### INSTRUCTIONS FOR THE TASK
Write down the listing again exactly as it appears below, without its pictures.

### DATA
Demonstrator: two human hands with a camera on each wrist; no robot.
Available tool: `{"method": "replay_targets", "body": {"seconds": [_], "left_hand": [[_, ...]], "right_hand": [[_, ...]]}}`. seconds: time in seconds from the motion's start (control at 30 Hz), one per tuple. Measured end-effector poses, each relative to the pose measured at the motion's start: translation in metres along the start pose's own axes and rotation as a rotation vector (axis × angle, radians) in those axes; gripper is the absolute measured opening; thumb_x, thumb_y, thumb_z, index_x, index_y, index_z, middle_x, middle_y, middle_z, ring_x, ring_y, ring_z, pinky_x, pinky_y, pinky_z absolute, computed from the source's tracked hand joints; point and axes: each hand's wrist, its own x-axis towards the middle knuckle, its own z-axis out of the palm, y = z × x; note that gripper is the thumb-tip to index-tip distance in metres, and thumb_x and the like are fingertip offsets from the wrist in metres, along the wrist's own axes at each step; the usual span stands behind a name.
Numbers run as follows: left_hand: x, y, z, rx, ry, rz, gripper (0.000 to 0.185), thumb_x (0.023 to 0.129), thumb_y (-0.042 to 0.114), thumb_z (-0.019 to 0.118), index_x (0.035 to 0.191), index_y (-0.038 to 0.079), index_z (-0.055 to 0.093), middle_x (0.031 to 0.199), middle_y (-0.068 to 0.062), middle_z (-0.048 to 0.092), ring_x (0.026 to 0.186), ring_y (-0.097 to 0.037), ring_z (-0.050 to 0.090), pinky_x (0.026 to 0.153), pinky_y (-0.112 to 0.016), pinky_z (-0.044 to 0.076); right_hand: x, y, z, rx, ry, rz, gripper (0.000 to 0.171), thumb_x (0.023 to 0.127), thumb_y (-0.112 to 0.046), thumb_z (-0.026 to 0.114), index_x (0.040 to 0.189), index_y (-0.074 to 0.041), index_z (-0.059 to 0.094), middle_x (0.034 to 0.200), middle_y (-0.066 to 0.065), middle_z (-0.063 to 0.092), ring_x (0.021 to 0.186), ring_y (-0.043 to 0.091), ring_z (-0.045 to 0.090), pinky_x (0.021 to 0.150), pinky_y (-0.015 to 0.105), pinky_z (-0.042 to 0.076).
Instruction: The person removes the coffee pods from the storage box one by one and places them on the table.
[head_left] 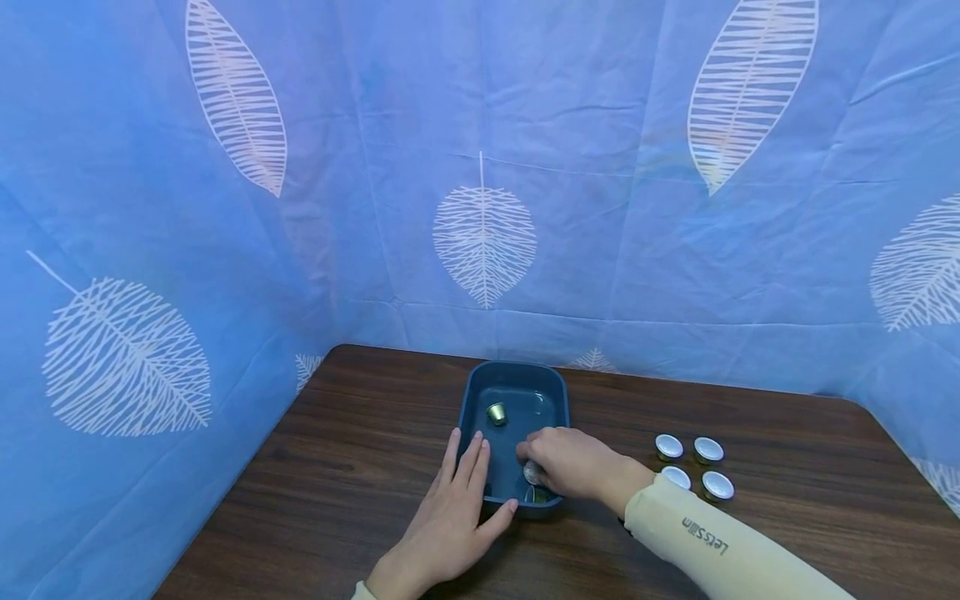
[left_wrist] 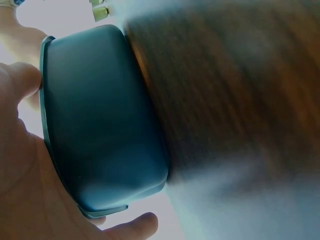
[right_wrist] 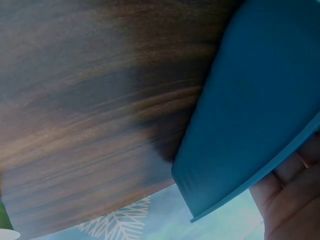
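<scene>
A dark blue-green rectangular bin [head_left: 513,377] stands on the table. My left hand [head_left: 447,521] lies along its near left corner with fingers straight, thumb touching the near rim; the left wrist view shows the palm against the rim. Inside the bin, my right hand [head_left: 573,461] has its fingers curled and pinches a coffee capsule with a silvery lid [head_left: 532,472]. Close below that capsule, something greenish-gold [head_left: 539,496] shows at the bin's near end, partly hidden. A gold coffee capsule [head_left: 497,413] lies on its side farther back in the bin.
Right of the bin, several gold coffee capsules with white lids [head_left: 708,450] stand grouped on the dark wooden table [head_left: 360,425], one partly covered by the right sleeve. A blue cloth with white leaf prints [head_left: 585,242] hangs behind the table and along its sides.
</scene>
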Motion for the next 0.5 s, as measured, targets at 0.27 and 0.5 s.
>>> {"method": "replay_targets", "body": {"seconds": [0.27, 0.5], "left_hand": [[0.0001, 0.0009, -0.0002, 0.014, 0.004, -0.007, 0.088, 0.108, 0.067, 0.045, 0.173, 0.011, 0.022, 0.183, -0.009, 0.012, 0.17, -0.035, -0.006, 0.127, -0.067, 0.031], [0.0005, 0.0012, 0.0, 0.01, 0.002, -0.013, 0.088, 0.108, 0.066, 0.046, 0.173, 0.011, 0.022, 0.183, -0.009, 0.013, 0.17, -0.035, -0.005, 0.127, -0.068, 0.031]], "right_hand": [[-0.0024, 0.0, 0.0, -0.022, 0.019, -0.022, 0.009, 0.101, -0.009, 0.075, 0.108, -0.012, 0.08, 0.096, 0.0, 0.076, 0.085, 0.007, 0.072, 0.077, 0.029, 0.065], [-0.0063, 0.001, -0.0023, -0.066, 0.099, -0.057, 0.008, 0.1, -0.013, 0.078, 0.108, -0.014, 0.08, 0.095, -0.003, 0.07, 0.08, 0.003, 0.067, 0.076, 0.026, 0.064]]}}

### THE COMPLETED TASK
Demonstrator: two human hands with a camera on each wrist; no robot.
Available tool: `{"method": "replay_targets", "body": {"seconds": [_], "left_hand": [[_, ...]], "right_hand": [[_, ...]]}}`. seconds: time in seconds from the motion's start (control at 30 Hz), one per tuple. Measured end-effector poses, each relative to the pose measured at the motion's start: translation in metres along the start pose's own axes and rotation as a rotation vector (axis × angle, radians) in those axes; gripper is the absolute measured opening; thumb_x, thumb_y, thumb_z, index_x, index_y, index_z, middle_x, middle_y, middle_z, ring_x, ring_y, ring_z, pinky_x, pinky_y, pinky_z absolute, computed from the source's tracked hand joints; point and axes: each hand's wrist, its own x-axis towards the middle knuckle, its own z-axis out of the palm, y = z × x; note that gripper is the thumb-tip to index-tip distance in metres, and thumb_x and the like are fingertip offsets from the wrist in metres, along the wrist's own axes at each step; the usual span stands behind a name.
Numbers run as follows: left_hand: x, y, z, rx, ry, rz, gripper (0.000 to 0.185), thumb_x (0.023 to 0.129), thumb_y (-0.042 to 0.114), thumb_z (-0.019 to 0.118), index_x (0.035 to 0.191), index_y (-0.038 to 0.079), index_z (-0.055 to 0.093), middle_x (0.031 to 0.199), middle_y (-0.068 to 0.062), middle_z (-0.048 to 0.092), ring_x (0.026 to 0.186), ring_y (-0.097 to 0.037), ring_z (-0.050 to 0.090), pinky_x (0.026 to 0.153), pinky_y (-0.112 to 0.016), pinky_z (-0.044 to 0.076); right_hand: x, y, z, rx, ry, rz, gripper (0.000 to 0.171), thumb_x (0.023 to 0.127), thumb_y (-0.112 to 0.046), thumb_z (-0.026 to 0.114), index_x (0.040 to 0.189), index_y (-0.074 to 0.041), index_z (-0.059 to 0.094), middle_x (0.034 to 0.200), middle_y (-0.066 to 0.065), middle_z (-0.063 to 0.092), ring_x (0.021 to 0.186), ring_y (-0.043 to 0.091), ring_z (-0.045 to 0.090), pinky_x (0.021 to 0.150), pinky_y (-0.015 to 0.105), pinky_z (-0.042 to 0.076).
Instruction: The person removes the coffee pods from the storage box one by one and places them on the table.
[head_left] 
[left_wrist] 
[right_wrist] 
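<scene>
A dark blue-green rectangular bin [head_left: 513,377] stands on the table. My left hand [head_left: 447,521] lies along its near left corner with fingers straight, thumb touching the near rim; the left wrist view shows the palm against the rim. Inside the bin, my right hand [head_left: 573,461] has its fingers curled and pinches a coffee capsule with a silvery lid [head_left: 532,472]. Close below that capsule, something greenish-gold [head_left: 539,496] shows at the bin's near end, partly hidden. A gold coffee capsule [head_left: 497,413] lies on its side farther back in the bin.
Right of the bin, several gold coffee capsules with white lids [head_left: 708,450] stand grouped on the dark wooden table [head_left: 360,425], one partly covered by the right sleeve. A blue cloth with white leaf prints [head_left: 585,242] hangs behind the table and along its sides.
</scene>
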Motion for the next 0.5 s, as measured, targets at 0.27 and 0.5 s.
>>> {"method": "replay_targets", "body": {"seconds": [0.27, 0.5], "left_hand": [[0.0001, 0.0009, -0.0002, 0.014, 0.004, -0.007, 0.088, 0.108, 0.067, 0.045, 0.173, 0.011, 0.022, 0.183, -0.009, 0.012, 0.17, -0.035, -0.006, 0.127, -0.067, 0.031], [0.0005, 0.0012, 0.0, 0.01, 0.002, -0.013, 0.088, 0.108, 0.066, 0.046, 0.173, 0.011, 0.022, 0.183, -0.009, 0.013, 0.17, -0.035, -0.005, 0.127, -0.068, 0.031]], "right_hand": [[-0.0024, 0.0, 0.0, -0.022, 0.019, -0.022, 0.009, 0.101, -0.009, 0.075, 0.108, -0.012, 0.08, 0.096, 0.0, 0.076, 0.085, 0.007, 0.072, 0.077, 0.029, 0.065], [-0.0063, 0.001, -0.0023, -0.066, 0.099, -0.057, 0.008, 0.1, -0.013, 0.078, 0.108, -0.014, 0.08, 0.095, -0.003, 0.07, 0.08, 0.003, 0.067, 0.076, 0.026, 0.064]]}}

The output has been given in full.